*** Collected data ***
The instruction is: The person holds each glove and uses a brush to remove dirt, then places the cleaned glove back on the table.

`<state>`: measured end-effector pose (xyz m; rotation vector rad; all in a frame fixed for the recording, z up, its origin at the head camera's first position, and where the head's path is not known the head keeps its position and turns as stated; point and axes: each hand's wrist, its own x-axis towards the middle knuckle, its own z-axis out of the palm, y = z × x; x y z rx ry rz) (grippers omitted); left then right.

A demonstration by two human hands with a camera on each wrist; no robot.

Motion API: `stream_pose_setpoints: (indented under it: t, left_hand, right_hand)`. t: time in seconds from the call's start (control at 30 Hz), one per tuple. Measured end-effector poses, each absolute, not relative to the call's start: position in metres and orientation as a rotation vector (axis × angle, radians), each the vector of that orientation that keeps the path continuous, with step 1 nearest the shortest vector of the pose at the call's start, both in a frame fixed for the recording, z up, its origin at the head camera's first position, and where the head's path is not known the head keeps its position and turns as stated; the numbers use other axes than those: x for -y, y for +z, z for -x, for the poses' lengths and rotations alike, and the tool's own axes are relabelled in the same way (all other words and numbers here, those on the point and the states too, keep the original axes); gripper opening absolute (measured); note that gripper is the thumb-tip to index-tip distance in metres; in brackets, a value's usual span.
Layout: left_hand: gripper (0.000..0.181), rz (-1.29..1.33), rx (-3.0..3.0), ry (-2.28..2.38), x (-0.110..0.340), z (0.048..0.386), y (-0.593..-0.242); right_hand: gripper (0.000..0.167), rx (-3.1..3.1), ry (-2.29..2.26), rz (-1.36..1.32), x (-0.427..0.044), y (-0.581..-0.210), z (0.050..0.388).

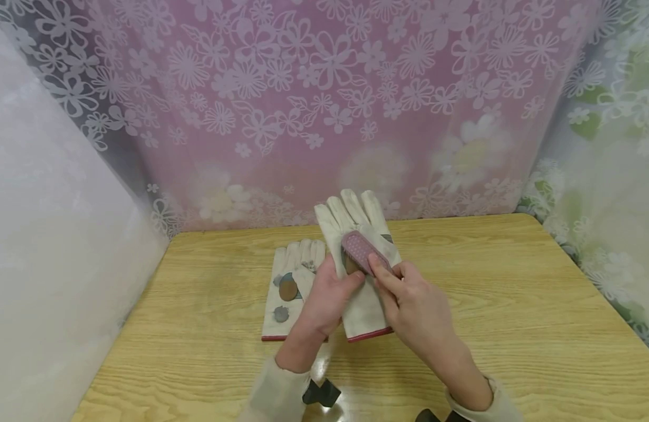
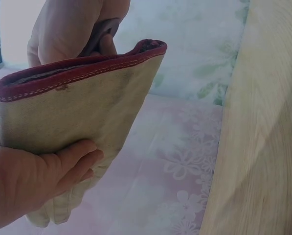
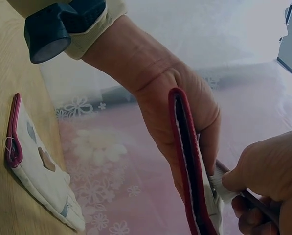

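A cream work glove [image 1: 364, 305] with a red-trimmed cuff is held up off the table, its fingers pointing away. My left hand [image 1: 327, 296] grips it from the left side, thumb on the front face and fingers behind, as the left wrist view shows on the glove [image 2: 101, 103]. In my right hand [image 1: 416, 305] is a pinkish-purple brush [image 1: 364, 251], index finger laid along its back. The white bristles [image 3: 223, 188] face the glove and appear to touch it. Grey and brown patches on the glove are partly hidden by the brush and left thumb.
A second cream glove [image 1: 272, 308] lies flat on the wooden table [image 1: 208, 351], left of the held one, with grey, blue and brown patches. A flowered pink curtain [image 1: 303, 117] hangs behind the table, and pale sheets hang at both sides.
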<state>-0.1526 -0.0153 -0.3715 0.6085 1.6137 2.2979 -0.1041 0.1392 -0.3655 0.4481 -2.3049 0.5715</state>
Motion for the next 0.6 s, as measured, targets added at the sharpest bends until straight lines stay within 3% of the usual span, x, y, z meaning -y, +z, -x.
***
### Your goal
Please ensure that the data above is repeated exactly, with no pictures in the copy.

### Output of the exercise
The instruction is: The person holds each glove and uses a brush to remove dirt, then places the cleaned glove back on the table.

`<state>`: measured end-effector pose (xyz m; rotation vector rad; all in a frame fixed for the recording, z up, its origin at the head camera's first position, and where the head's path is not known the head keeps its position and turns as stated; point and axes: each hand's wrist, its own x-axis towards the middle knuckle, its own z-axis out of the palm, y = z × x; x y z rx ry rz) (grippers omitted); left then right.

A demonstration by two human hands with a camera on each wrist; no robot.

Motion API: `stream_pose_setpoints: (indented under it: t, left_hand, right_hand)`. t: time in seconds from the call's start (control at 30 Hz), one per tuple. Measured end-effector poses, each absolute, not relative to the call's start: position in metres and orientation as a rotation vector (axis × angle, radians), each the vector of that orientation that keeps the path continuous, with step 1 nearest the shortest vector of the pose at the call's start, both in a frame fixed for the recording, z up, its origin at the head camera's first position, and where the head's path is not known the head keeps its position and turns as stated; the numbers use other axes than those: x for -y, y for +z, z for -x, for the poses' lengths and rotations alike, and the tool's own axes are relabelled in the same way (all other words and numbers here, those on the point and the states too, keep the original axes); gripper opening absolute (measured); note that gripper is the thumb-tip to index-tip distance in metres; in brackets, a value's usual span.
Layout: left_hand: gripper (0.000..0.181), rz (-1.29..1.33), rx (-3.0..3.0), ry (-2.28..2.38), x (-0.110..0.340), z (0.048..0.386), y (-0.593..-0.242); right_hand: gripper (0.000..0.167), rx (-3.1..3.1), ry (-2.29..2.26), rz (-1.36..1.32), x (-0.427..0.044), y (-0.581..-0.210), z (0.050..0.388).


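A cream work glove [image 1: 364, 305] with a red-trimmed cuff is held up off the table, its fingers pointing away. My left hand [image 1: 327, 296] grips it from the left side, thumb on the front face and fingers behind, as the left wrist view shows on the glove [image 2: 101, 103]. In my right hand [image 1: 416, 305] is a pinkish-purple brush [image 1: 364, 251], index finger laid along its back. The white bristles [image 3: 223, 188] face the glove and appear to touch it. Grey and brown patches on the glove are partly hidden by the brush and left thumb.
A second cream glove [image 1: 272, 308] lies flat on the wooden table [image 1: 208, 351], left of the held one, with grey, blue and brown patches. A flowered pink curtain [image 1: 303, 117] hangs behind the table, and pale sheets hang at both sides.
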<state>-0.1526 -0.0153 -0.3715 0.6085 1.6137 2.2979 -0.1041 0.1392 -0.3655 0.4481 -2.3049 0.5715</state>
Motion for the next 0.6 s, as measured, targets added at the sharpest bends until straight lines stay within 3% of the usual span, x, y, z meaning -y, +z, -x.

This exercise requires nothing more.